Health care reform FAQs part VI were posted April 1, 2011 on the DOL website. This latest batch of FAQs addresses whether particular changes will cause a plan to relinquish its grandfather status. The six FAQs, detailed below in this article, include:
(1) examples of “bona fide employment-based reasons” that will not cause a plan to lose it grandfather status;
(2) changes in cost sharing when a generic alternative becomes available for a particular prescription drug that previously had no generic alternative–will not result in loss of grandfather status;
(3) specific example of the interaction of value-based insurance design (VBID) and the no cost-sharing preventive care services requirements–will not result in loss of grandfather status;
(4&5) if a plan amendment is adopted that will cause the plan to lose its grandfather status, the loss of status occurs on the date an amendment becomes effective, regardless of when it is adopted;
(6) a plan that bases the employer contribution amount on a formula will not lose grandfather status if the formula does not change but the total cost of coverage increases and results in a more-than-five-percentage-point decrease in the employer’s contribution rate (compared to what it was on March 23, 2010).

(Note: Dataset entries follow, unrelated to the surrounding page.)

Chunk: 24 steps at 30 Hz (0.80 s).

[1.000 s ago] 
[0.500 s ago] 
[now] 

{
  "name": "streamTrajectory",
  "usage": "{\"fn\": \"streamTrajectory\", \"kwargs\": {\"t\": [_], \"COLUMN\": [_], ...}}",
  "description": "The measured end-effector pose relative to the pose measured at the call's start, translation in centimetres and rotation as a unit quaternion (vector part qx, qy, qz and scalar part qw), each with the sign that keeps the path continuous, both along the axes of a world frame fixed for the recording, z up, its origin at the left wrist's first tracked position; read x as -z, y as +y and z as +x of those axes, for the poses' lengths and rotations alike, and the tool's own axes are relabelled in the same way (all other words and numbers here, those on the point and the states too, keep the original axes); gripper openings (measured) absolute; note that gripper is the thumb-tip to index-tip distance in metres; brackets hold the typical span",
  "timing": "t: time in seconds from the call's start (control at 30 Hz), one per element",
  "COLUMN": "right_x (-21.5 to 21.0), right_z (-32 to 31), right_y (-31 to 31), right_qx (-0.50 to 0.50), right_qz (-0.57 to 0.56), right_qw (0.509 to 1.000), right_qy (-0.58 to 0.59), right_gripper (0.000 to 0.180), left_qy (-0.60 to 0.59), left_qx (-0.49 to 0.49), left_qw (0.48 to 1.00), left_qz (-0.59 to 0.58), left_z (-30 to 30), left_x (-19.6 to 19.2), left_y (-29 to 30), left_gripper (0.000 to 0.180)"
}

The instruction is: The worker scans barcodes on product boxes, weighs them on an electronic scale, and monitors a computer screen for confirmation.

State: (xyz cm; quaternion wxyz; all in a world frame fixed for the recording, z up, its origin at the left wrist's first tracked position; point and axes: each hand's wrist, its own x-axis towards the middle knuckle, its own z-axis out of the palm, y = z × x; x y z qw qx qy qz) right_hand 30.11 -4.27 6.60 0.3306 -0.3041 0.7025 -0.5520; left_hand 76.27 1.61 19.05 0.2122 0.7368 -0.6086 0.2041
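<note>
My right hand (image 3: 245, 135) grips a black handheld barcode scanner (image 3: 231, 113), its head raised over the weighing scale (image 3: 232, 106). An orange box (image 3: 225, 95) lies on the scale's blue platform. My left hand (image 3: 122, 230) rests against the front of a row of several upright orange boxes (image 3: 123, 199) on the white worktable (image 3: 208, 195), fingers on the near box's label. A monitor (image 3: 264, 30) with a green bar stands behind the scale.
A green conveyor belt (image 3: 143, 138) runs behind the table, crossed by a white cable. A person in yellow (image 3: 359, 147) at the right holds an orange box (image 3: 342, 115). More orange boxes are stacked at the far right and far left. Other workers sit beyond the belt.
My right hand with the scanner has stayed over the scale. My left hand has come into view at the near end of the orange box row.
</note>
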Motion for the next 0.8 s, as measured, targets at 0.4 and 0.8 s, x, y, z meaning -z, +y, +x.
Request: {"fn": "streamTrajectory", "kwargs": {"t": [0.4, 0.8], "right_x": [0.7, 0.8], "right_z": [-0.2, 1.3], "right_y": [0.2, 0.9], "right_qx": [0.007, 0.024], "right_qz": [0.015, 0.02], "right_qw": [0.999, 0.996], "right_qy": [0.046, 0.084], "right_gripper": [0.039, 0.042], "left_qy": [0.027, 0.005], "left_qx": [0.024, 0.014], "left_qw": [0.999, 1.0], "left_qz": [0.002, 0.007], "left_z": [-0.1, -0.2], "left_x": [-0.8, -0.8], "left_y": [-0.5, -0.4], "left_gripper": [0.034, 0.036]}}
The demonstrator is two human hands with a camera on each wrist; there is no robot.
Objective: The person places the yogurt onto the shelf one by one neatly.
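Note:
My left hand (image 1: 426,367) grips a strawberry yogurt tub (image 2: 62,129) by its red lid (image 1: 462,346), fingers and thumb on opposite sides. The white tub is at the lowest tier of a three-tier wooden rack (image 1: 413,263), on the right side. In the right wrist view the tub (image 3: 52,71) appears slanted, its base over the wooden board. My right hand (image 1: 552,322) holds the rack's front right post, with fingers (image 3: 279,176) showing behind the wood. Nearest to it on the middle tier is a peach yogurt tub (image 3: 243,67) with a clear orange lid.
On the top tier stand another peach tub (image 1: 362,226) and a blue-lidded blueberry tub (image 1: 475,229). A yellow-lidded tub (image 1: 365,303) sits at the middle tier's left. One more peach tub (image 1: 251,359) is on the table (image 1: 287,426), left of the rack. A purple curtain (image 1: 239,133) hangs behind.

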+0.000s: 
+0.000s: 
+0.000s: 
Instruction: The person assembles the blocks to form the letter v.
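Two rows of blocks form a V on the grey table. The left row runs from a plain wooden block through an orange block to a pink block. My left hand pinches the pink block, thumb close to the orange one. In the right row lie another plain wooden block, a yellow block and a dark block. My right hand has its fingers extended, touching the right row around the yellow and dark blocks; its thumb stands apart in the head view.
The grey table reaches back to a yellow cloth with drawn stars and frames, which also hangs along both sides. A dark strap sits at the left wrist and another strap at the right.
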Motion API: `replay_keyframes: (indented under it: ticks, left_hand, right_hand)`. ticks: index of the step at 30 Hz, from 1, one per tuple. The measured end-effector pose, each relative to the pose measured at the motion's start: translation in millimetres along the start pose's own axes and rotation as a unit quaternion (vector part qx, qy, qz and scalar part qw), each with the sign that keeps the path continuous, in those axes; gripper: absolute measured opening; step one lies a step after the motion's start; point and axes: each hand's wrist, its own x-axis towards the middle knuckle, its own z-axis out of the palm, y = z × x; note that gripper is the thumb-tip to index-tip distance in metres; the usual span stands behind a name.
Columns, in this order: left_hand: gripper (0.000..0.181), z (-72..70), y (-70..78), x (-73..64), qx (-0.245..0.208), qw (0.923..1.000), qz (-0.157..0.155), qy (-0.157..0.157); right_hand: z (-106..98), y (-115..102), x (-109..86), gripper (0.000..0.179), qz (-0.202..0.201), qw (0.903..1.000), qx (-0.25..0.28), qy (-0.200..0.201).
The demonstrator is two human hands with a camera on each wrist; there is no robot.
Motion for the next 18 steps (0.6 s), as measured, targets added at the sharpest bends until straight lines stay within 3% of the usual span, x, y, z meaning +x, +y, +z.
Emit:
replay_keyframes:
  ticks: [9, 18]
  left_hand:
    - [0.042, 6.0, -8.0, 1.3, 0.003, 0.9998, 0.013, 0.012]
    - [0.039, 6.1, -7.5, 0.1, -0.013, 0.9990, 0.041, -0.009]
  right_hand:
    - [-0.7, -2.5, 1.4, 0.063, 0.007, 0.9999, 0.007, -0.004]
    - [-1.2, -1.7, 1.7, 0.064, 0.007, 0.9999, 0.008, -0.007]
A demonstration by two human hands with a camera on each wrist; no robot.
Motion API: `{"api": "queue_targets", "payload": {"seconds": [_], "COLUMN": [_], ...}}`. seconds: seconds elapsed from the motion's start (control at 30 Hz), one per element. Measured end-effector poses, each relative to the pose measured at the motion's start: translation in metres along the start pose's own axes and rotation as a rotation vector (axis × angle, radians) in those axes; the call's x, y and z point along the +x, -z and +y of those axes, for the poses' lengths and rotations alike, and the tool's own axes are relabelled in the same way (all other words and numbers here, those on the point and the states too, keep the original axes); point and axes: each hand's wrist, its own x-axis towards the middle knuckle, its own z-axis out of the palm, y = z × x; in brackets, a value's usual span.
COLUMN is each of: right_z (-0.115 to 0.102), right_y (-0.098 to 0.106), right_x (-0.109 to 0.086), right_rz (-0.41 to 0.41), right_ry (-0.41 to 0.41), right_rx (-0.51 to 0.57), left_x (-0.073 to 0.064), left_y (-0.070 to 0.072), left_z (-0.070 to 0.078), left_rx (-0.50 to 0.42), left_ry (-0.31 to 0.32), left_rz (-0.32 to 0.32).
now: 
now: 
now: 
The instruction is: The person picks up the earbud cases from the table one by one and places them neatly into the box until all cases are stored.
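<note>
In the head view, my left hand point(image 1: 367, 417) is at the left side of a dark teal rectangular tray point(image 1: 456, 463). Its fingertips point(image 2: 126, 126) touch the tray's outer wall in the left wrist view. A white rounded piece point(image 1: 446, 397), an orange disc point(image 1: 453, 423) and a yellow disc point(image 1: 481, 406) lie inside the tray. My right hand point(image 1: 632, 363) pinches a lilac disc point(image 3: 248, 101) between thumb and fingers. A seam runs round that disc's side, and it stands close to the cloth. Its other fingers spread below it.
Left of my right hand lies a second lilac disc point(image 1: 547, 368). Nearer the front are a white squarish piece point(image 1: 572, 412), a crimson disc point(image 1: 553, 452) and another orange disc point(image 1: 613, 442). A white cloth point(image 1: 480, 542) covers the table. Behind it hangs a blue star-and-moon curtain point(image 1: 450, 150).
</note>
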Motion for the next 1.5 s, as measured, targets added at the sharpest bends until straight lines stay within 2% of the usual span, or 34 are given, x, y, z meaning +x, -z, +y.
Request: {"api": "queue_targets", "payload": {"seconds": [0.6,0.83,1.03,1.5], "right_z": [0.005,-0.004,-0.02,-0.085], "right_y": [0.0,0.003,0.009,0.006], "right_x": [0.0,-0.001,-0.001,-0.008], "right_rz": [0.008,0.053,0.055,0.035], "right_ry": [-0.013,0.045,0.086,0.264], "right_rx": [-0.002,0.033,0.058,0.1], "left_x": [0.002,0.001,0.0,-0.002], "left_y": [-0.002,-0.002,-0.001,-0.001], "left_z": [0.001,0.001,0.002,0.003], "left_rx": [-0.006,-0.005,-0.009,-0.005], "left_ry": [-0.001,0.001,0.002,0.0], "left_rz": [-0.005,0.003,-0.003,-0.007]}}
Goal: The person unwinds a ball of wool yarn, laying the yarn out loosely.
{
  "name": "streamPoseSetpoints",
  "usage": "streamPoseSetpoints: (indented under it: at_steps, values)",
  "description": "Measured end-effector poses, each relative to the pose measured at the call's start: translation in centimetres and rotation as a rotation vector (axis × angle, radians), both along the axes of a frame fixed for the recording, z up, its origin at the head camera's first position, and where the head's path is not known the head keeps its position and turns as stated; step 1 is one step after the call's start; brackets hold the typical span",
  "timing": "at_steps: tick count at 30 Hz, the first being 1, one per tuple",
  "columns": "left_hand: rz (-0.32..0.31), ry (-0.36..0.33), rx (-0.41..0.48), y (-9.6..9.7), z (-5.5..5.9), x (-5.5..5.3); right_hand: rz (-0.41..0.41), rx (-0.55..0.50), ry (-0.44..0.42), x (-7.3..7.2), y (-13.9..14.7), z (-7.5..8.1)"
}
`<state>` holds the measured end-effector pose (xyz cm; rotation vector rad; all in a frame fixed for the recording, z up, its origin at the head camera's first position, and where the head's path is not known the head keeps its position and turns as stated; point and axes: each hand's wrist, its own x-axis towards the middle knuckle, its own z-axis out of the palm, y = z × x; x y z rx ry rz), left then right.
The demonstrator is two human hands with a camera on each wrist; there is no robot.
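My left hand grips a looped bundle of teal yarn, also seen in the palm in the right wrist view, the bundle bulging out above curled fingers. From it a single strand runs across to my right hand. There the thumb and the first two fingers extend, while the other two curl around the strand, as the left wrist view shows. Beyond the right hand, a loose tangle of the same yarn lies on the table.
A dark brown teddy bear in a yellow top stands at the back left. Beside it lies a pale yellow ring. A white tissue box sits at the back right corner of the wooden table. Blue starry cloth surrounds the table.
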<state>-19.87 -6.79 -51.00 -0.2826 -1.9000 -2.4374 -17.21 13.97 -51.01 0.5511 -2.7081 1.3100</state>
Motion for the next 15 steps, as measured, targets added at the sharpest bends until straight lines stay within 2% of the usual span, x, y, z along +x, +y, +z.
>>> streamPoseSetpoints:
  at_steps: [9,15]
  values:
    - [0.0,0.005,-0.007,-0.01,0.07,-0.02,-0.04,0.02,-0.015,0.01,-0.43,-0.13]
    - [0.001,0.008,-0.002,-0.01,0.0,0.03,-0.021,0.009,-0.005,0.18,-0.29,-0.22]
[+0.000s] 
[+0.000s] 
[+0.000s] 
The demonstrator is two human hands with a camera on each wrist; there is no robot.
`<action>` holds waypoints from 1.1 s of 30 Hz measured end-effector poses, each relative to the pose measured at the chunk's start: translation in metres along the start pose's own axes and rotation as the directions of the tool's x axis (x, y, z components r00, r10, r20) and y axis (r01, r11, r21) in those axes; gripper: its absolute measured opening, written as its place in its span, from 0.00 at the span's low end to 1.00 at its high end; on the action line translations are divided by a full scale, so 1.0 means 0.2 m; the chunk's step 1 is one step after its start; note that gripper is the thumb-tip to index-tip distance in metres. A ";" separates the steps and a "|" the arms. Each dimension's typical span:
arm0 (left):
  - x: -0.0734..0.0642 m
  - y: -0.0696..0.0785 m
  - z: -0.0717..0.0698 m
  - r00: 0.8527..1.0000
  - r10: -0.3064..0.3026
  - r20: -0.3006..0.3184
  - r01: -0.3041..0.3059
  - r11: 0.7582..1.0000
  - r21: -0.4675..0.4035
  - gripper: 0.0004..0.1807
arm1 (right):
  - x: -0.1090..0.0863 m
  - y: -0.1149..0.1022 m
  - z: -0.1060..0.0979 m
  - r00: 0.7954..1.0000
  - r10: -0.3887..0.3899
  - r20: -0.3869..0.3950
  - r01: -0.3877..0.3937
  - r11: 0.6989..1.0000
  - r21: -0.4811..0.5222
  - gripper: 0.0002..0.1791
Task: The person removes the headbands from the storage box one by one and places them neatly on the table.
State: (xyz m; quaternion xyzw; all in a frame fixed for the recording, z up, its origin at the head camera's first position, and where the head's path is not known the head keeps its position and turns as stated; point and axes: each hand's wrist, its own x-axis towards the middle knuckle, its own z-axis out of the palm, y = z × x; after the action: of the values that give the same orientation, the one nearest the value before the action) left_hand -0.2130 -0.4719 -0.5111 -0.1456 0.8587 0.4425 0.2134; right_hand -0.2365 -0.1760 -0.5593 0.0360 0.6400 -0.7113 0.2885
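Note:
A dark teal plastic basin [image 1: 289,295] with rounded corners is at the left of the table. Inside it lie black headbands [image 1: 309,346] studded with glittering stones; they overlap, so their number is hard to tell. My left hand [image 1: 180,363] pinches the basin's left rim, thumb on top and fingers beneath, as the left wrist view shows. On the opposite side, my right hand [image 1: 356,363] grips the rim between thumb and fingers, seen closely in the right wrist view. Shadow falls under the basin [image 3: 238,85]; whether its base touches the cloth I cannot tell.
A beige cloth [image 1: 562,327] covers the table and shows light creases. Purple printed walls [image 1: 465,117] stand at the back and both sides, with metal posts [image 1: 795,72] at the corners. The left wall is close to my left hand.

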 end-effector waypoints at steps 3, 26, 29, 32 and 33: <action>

These FAQs are prepared jointly by the three Departments with jurisdiction over implementation and enforcement of the health care reform law: Health and Human Services (HHS), Labor (DOL) and the Treasury.
Summary of Each of the Six FAQs
FAQ 1: Generally, if a plan sponsor transfers employees from one grandfathered plan or benefit package (transferor plan) to another (transferee plan), this will cause the transferee plan to lose its grandfather status if the transferor plan would have lost its grandfather status had it been amended to replicate the terms of the transferee plan. However, the transferee plan will not lose its grandfather status if there is a “bona fide employment-based reason” to transfer the employees. This FAQ lists the following five examples of “bona fide employment-based reasons” and also notes that this is not an exhaustive list and there may be many other bona fide reasons that would not result in loss of grandfather status:
A benefit package is being eliminated because the issuer is exiting the market;
A benefit package is being eliminated because the issuer no longer offers the product to the employer (for example, because the employer no longer satisfies the issuer’s minimum participation requirement);
Low or declining participation by plan participants in the benefit package makes it impractical for the plan sponsor to continue to offer the benefit package;
A benefit package is eliminated from a multi-employer plan as agreed upon as part of the collective bargaining process; or
A benefit package is eliminated for any reason and multiple benefit packages covering a significant portion of other employees remain available to the employees being transferred.
FAQ 2: A plan will not lose its grandfather status if it bases the level of cost sharing for brand-name prescription drugs on the classification of the drugs under the plan as having or not having generic alternatives, and a generic alternative becomes available for a particular drug that previously had no generic alternative, which results in an increase in the cost-sharing level for the brand-name drug.
FAQ 3: In a previously-issued FAQ (in Part V), one of the questions dealt with the interaction of value-based insurance design (VBID) and the no cost-sharing preventive care services requirements. This FAQ changes the facts slightly, but the Departments still confirm that a plan would not lose its grandfather status. In that prior FAQ, the plan did not lose its grandfather status if it did not impose a co-payment for a preventive service when performed in an in-network ambulatory surgery center, but did impose a $250 co-payment on the same service provided at an in-network outpatient hospital setting (but waived the co-payment if it would be medically inappropriate to have the preventive service provided in the ambulatory setting.) In this new FAQ, the question is about a plan that, as of March 23, 2010, did not impose a co-payment on similar preventive services whether provided at either an in-network ambulatory surgery center or at an in-network outpatient hospital setting, but now the plan wants to adopt the VBID approach described in the prior FAQ. The Departments confirm that the plan would not relinquish its grandfather status if it made this change.
FAQs 4&5: A plan will lose its grandfather status on the date an amendment becomes effective, if the amendment is one that causes loss of grandfather status. Thus, if a plan sponsor decides mid-year to adopt an amendment that would cause the plan to lose grandfather status, but the amendment doesn’t become effective until the first day of the next plan year, the plan does not relinquish grandfather status until the date the amendment becomes effective. However, if such an amendment is adopted and effective mid-year, the plan will lose its grandfather status on that date mid-year that the amendment is effective.
FAQ 6: An example of a situation in which a plan will not lose its grandfather status. The plan in question covers both retirees and active employees, and the employer contribution for retirees is based on a formula of a dollar amount multiplied by the individual’s years of service. There is also a cap on the annual dollar amount the employer will contribute. The Departments confirm that if the formula does not change, the employer is not considered to have reduced its contribution rate, even if the total cost of coverage increases and results in the employer’s contribution rate decreasing by more than five percentage points below what it was on March 23, 2010. However, the plan would cease to be a grandfathered health plan if the dollar amount that is multiplied by years of service decreases by more than five percent, or if the maximum annual dollar cap on the employer contribution decreases by more than five percent.